County Championship: Middlesex collapse from 166-1 to 209 all out at Surrey
May 11, 2023 –Dan Worrall’s spectacular 26-ball burst of five wickets for one run torpedoed Middlesex’s first innings against Surrey in the London derby at the Kia Oval.
A partnership of 152 between Sam Robson and Pieter Malan had threatened to put Middlesex in early control before champions Surrey fought back in dramatic and thrilling fashion to bowl them out for 209. In reply Surrey reached 21 without loss in five overs by stumps, with Rory Burns 15 not out.
On a rollercoaster County Championship opening day, Middlesex’s last nine wickets fell for just 43 runs in 21.1 overs after Robson had made 76 and Malan an equally determined 66.
Worrall ended up with5-48, while Gus Atkinson was Surrey’s other star performer with 3-18 and, fittingly, finished off the Middlesex innings by having Luke Hollman caught behind for five thin-edging a hook.
It was the pacy Atkinson, indeed, who began the turnaround by removing both Robson and Malan just before tea. Robson edged head-high to Dom Sibley at first slip and Malan was pinned lbw, before Worrall and Kemar Roach combined to deadly effect to fillet Middlesex’s middle order in the final session.
Stevie Eskinazi edged the third ball after tea to go for 13, safely pouched by Sibley again off Worrall, and the same bowler then sent back John Simpson for a duck, with Sibley taking a third catch.
Roach nipped one away off the seam to have Ryan Higgins caught behind and in the next over Worrall had Max Holden, aiming to leg, caught low down at second slip by Will Jacks.
Toby Roland-Jones sliced Worrall to backward point and, three balls later, Worrall produced an unplayable out-swinger to hit the top of Ethan Bamber’s off stump.
In truth, Surrey’s five-strong pace attack did not get things quite right in a morning session that was cut short by five minutes because of the threat of lightning from storm clouds rolling in over South London.
Even though there was both swing and seam movement available from a green-tinged surface, prompting Surrey captain Burns to bowl first on winning the toss, there was too much inconsistency in length and line and – linked to some moments of good fortune – it allowed Robson and Malan to flourish.

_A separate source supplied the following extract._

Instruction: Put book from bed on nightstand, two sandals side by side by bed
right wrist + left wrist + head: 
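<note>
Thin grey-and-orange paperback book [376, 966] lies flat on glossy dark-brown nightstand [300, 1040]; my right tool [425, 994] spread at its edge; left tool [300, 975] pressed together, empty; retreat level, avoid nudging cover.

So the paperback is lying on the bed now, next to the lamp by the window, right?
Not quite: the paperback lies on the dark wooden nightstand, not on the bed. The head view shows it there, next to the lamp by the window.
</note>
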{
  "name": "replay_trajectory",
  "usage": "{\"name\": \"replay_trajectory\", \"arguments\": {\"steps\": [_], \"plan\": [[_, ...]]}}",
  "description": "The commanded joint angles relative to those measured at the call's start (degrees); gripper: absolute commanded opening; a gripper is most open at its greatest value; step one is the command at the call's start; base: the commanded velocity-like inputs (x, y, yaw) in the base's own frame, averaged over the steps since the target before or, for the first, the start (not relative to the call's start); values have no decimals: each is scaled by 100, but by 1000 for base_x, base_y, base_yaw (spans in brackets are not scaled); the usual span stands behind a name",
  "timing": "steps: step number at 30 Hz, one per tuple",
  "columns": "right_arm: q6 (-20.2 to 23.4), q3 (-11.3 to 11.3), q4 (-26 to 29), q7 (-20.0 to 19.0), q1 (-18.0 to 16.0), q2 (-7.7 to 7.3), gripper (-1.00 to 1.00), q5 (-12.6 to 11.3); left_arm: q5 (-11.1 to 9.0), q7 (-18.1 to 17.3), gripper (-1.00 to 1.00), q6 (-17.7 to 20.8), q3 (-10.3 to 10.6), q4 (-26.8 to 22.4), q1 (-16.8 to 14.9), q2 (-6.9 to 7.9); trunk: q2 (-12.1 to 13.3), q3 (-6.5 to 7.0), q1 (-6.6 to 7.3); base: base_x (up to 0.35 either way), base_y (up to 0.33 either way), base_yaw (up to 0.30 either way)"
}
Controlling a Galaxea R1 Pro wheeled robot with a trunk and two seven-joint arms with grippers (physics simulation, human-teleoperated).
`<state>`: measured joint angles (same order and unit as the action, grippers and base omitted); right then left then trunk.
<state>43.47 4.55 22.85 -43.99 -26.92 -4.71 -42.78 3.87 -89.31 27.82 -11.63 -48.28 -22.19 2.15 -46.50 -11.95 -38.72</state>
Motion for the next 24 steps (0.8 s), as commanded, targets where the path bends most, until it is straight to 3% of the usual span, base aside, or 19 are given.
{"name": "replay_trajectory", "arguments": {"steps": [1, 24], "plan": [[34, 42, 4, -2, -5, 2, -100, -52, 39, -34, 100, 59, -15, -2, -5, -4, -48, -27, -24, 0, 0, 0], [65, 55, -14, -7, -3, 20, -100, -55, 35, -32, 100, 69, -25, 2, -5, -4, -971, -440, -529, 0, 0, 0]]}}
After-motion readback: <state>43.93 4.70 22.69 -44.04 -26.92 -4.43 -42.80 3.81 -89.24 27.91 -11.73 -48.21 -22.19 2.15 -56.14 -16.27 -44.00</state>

Middlesex’s second wicket pair played positively, sensibly and with no little skill to add 97 at almost four runs per over in the pre-lunch session, although Roach was perhaps unlucky not to add to his early dismissal of Mark Stoneman, who he bowled through the gate from around the wicket.
Worrall, however, was not at his best in a five-over new ball spell costing 23 runs and neither Jordan Clark nor Sean Abbott could put the pressure back on Middlesex with Robson in particular impressing with 14 fours in his first score above fifty this season – a number of them beautifully-struck straight drives either side of the wicket.
It was also a surprise that Atkinson was not thrown the ball until the 24th over, with Middlesex 79-1. Atkinson had taken a career-best 6-68, and eight wickets overall, in Surrey’s hard-fought draw against Essex at Chelmsford last week but he managed only three sharp and accurate overs before play was suspended for just over two hours for rain and bad light.
And, by the time 25-year-old Atkinson was re-introduced for a second spell, in the 42nd over, Middlesex’s total had reached 154-1 with both Robson and Malan continuing to show positive intent following a 15:00 BST restart.
That, though, was the bowling change that provided the spark for Surrey’s remarkable fightback, with Atkinson literally lighting the touchpaper and Worrall providing most of the fireworks that followed.
Surrey and Middlesex players, meanwhile, have dedicated this match to the fundraising efforts of Surrey seamer Matt Dunn, who during the winter lost his two-year-old daughter Florence to a little-known form of epilepsy called Dravet Syndrome.
Dunn led a 20-strong group of friends and family who ran from Lord’s to the Oval as part of the ‘everydayinMay4Dravet’ initiative, arriving at lunchtime, to help raise awareness of the condition. Those supporting the initiative run, or walk, at least five kilometres every day in May to raise funds to combat Dravet Syndrome.
“It means everything to me that both Surrey and Middlesex are doing what they are to support us,” Matt said. “The love, care and support of everyone at Surrey to my wife Jess, myself and our little boy Freddie has been overwhelming, to be honest, and it’s why we are now able to try to help others who have young children with this condition.”